Friday, 2 March 2012

Wild Swimming

Wild swimming time is nearly upon us.  My local watering hole is one of several marked on this map from the Outdoor Swimming Society (good work guys).  I am going to see if I can tick a few of these venues off over the course of the year.  RALSA (The River & Lake Swimming Association) have a similar index of places to swim.

When wild swimming in the UK, you'll see plenty of signs warning of deep water, forbidding paddling or swimming, and, carrying a variety of other intimidating messages (many of them a consequence of the Draconian 1984 Occupiers, Liability Act).  But where does the law stand on this issue?

Things are restricted in England and Wales (unlike Scotland where they have right of access secured by the Scottish Land Reform Act of 2003).  From Waterlog by Roger Deakin, 'only where a river is navigable do you have rights of access along its bank' (p33, Deakin 1999), and tidal waters (with exceptions - check local bye laws).  This right extends to places where there exists a historical precedent, custom, longstanding tradition or established use.  Swimming in reservoirs is a 'no no'!  (Take this last one from someone who was caught by the fish-Fuzz doing just that).
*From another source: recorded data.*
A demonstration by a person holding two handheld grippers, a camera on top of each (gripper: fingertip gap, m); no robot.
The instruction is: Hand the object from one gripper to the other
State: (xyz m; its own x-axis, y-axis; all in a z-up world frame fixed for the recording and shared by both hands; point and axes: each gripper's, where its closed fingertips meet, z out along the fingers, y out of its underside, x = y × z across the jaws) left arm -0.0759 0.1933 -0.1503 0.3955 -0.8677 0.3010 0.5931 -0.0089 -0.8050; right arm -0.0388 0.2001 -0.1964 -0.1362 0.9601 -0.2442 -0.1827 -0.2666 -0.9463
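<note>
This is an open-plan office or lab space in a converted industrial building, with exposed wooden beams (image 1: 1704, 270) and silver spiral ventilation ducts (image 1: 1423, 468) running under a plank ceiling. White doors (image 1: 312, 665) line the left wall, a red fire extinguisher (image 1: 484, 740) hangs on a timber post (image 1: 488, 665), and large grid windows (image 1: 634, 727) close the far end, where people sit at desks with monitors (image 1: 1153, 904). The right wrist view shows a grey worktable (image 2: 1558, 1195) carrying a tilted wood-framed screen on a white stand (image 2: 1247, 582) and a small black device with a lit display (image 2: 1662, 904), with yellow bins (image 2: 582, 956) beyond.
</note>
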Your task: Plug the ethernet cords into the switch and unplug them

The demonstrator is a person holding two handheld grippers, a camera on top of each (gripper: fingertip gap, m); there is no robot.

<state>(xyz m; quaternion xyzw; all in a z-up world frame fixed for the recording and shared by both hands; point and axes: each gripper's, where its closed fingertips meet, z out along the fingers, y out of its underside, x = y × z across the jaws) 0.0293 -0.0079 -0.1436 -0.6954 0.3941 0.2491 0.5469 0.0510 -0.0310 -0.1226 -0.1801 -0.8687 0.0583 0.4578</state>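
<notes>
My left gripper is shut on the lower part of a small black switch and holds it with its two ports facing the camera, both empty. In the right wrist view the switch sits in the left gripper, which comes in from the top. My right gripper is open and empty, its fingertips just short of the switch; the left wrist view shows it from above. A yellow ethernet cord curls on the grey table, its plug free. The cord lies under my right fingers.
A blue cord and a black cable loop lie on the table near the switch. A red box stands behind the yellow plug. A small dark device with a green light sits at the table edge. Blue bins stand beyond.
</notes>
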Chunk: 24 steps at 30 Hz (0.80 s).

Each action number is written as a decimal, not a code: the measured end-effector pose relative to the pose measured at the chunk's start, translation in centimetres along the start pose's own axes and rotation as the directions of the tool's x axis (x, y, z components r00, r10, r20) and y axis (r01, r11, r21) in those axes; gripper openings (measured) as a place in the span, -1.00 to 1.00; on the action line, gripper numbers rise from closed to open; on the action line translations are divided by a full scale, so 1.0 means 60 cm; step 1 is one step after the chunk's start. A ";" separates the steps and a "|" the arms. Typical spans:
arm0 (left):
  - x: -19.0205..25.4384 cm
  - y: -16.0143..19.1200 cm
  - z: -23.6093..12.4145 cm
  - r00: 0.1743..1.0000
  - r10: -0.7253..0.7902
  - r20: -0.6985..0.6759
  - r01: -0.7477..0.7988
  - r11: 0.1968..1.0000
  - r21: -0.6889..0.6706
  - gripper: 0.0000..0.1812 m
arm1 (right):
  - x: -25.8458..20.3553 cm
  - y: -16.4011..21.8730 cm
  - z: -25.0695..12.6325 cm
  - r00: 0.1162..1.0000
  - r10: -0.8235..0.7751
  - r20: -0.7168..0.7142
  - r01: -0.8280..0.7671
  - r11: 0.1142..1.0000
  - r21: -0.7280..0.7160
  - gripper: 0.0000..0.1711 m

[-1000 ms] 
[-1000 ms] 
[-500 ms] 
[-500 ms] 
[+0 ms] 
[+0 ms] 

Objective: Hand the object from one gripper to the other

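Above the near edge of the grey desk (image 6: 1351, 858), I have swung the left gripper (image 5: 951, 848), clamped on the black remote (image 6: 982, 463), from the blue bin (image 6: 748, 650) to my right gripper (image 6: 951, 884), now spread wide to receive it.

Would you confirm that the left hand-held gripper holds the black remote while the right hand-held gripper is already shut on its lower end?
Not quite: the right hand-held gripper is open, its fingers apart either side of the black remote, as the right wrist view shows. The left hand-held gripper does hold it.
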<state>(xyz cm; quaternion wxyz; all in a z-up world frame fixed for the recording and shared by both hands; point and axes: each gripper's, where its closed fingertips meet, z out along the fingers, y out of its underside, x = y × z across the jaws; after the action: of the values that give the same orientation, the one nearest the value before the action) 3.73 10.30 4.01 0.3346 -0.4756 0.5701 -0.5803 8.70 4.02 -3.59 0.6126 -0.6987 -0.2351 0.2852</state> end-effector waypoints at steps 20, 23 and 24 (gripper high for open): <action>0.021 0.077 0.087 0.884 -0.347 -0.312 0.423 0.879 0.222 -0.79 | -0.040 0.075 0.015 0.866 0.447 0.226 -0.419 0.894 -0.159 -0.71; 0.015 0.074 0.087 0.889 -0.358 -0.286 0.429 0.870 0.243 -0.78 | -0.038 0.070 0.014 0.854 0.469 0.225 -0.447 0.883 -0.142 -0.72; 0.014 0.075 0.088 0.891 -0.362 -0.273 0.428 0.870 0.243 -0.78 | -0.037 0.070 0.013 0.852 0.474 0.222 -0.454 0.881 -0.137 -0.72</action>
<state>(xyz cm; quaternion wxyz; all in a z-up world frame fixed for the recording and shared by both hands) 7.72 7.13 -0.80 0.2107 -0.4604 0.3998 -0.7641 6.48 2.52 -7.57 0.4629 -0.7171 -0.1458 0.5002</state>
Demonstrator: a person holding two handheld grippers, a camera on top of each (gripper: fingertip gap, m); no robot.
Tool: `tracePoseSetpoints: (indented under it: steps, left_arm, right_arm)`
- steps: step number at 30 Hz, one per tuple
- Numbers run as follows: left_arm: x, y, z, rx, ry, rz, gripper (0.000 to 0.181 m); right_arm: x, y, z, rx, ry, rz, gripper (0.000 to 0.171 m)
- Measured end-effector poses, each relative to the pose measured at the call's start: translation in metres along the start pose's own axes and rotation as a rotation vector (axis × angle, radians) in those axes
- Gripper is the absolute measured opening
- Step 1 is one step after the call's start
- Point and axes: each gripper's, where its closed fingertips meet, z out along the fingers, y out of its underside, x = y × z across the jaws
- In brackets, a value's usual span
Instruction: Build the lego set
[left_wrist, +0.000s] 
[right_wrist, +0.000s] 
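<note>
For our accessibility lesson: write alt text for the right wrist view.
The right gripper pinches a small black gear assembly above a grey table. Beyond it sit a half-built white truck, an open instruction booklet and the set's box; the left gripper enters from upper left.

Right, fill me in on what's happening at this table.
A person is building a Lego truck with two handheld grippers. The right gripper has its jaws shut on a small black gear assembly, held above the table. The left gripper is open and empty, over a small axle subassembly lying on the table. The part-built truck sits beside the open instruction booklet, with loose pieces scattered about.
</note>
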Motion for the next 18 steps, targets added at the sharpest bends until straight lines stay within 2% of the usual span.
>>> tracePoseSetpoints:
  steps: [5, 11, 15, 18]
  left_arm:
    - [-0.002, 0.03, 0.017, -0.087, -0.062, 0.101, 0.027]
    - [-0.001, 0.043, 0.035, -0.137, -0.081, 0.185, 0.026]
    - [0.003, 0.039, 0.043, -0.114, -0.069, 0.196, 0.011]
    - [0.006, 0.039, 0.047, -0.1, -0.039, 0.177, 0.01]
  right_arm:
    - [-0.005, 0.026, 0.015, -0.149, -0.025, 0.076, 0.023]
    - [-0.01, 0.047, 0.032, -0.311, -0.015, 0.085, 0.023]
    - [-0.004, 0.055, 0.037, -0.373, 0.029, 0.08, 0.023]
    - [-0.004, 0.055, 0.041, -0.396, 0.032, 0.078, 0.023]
Access to the water is a trickier thing altogether.  When determining access think public rights of way, bridges and footpaths, lake shores and fjords.  If confronted, be aware that for a start, trespassers CANNOT be prosecuted (trespass is covered by civil law of Tort and not criminal law, and you can only be prosecuted under criminal law).  If you are courteous and have not led the landowner to incur damage by your actions then there is little the landowner can do, short of requesting you leave the water.  You are within your rights to request proof of identity or authority.  If you are on a public footpath then you cannot be asked to move on.
 
You can find more details here and here. There are plenty of grey areas, but be discreet and you should be ok!

The other big scare tactic is Weils Disease.  This is a bacteria (Leptospira) carried in the urine of rats, cattle or dogs which enters the human body through lesions in the skin or 'mucous surfaces' (nose, mouth or conjunctiva)

To Roger Deakin's Waterlog once more, in which he quotes epidemiological research from the University of Bristol,
  •  "There are on average each year in the UK, some 2.5 cases of Weil's disease associated with bathing and water sports (ie one case among every two million annual recreational water users).  As the case fatality rate in the UK is 10-15%, the chance of dying from Weil's disease associated with bathing and water sports is about 1:20 million expose persons"
The bottom line is to go see a doctor if you suffer from any 'flu like symptoms.